C’est une lettre que Joseph écrirait à Jacques Baillet un mois d’Avril 1950 après un séjour sans intérêt à Angoulême puis Clermont-Ferrand :

À cette époque là il pleut. Son humeur est médiocre, du fait d’une accumulation de causes dérisoires. Alors revient l’ envie de la gravure, rien d’ennuyeux en cela, tu sais que c’est un processus long, paisible, qui confère l’amnésie. Minutieux, répétitif, qui aide à passer les heures grises. Une chose lui dit-il qui contient pour moi l’idée de mémoire puicompense qui s’impriment au fil des jours dans le bois – ne dit-on pas d’ailleurs gravé dans le souvenir ? -à un moment le dessin s’arrête, il dit qu’il est seul juge. Mais ce qu’il imagine en négatif est toujours différent de ce que l’encre révèle.
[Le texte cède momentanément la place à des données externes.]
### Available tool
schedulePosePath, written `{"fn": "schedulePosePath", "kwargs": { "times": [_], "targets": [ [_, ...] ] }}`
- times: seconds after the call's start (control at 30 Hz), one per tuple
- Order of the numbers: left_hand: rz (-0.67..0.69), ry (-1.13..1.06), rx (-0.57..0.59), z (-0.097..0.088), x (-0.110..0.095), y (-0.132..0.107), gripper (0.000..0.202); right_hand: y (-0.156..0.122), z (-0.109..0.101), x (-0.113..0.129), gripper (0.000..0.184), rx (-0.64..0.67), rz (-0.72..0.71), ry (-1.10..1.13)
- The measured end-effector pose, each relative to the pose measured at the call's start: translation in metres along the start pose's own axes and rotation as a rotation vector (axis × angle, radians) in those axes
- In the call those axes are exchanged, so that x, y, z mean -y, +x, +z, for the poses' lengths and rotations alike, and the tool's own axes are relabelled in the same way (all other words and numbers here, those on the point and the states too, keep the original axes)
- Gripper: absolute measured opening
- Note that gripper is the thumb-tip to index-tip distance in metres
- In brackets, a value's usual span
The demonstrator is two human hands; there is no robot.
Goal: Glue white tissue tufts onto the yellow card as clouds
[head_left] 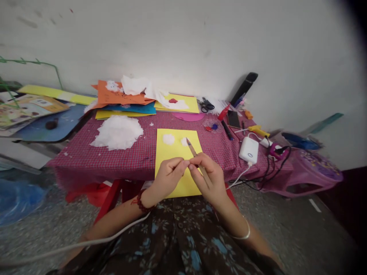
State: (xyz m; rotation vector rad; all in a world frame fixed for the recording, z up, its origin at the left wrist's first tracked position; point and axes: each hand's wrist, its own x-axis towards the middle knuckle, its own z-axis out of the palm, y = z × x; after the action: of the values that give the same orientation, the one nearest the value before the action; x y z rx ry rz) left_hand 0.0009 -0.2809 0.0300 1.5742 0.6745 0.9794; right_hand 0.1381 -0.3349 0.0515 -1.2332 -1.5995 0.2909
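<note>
A yellow sheet of paper (172,152) lies on the low table and hangs over its front edge, with two small white cotton tufts (169,139) near its top. My right hand (208,177) is closed round a pencil (191,147) whose tip points up toward the tufts. My left hand (169,175) sits beside it with fingers curled, its fingertips pinched against the right hand's fingertips over the yellow sheet. What the left fingers pinch is too small to make out.
The table has a pink checked cloth (86,156). On it are a heap of white cotton (118,131), stacked coloured papers (126,101), scissors (205,105), pens (226,130), a white power bank (249,149) with cables and a pink bag (309,172) at right.
</note>
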Motion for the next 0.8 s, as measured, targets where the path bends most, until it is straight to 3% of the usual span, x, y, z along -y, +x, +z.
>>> {"fn": "schedulePosePath", "kwargs": {
  "times": [0.17, 0.3, 0.4, 0.5, 0.6, 0.67, 0.7, 0.8],
  "targets": [
    [0.102, 0.161, 0.01, -0.004, -0.003, 0.002, 0.05, 0.0, 0.001, -0.004, 0.014, -0.032, -0.073, -0.147],
    [0.05, 0.094, 0.077, -0.004, 0.001, 0.003, 0.048, 0.0, 0.004, -0.008, 0.017, -0.041, -0.051, -0.116],
    [-0.019, -0.023, 0.245, -0.004, 0.002, 0.001, 0.048, 0.001, 0.003, -0.014, 0.014, -0.037, -0.026, -0.055],
    [-0.022, -0.021, 0.498, 0.002, -0.001, -0.003, 0.045, 0.007, -0.006, -0.033, 0.013, -0.107, 0.1, -0.035],
    [0.075, 0.201, 0.706, 0.015, -0.002, -0.003, 0.034, 0.02, -0.021, -0.064, 0.021, -0.234, 0.241, -0.059],
    [0.24, 0.481, 0.799, 0.023, 0.002, -0.003, 0.021, 0.029, -0.031, -0.088, 0.027, -0.304, 0.28, -0.091],
    [0.337, 0.63, 0.832, 0.026, 0.005, -0.003, 0.023, 0.033, -0.035, -0.1, 0.031, -0.324, 0.289, -0.1],
    [0.546, 0.962, 0.853, 0.028, 0.021, -0.005, 0.057, 0.035, -0.042, -0.134, 0.039, -0.29, 0.293, -0.088]
  ]
}}
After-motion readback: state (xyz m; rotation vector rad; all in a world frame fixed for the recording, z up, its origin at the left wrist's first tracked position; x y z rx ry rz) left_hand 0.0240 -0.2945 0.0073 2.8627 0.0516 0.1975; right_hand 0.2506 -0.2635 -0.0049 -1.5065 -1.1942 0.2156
Puis il numérote les épreuves, comme les dates d’un calendrier qui défile. Et détruit la plaque, les chiffons, les journaux, toute ce bazar et il ne reste plus que le blanc du papier et la couleur. Mais il s’agit alors de « souvenirs nouveaux » qui sont ce qui se passe quand on regarde s propre visage dans le miroir, à travers une symétrie, survient un autre que nous mëme ; amical peut être mais étranger et intéressant.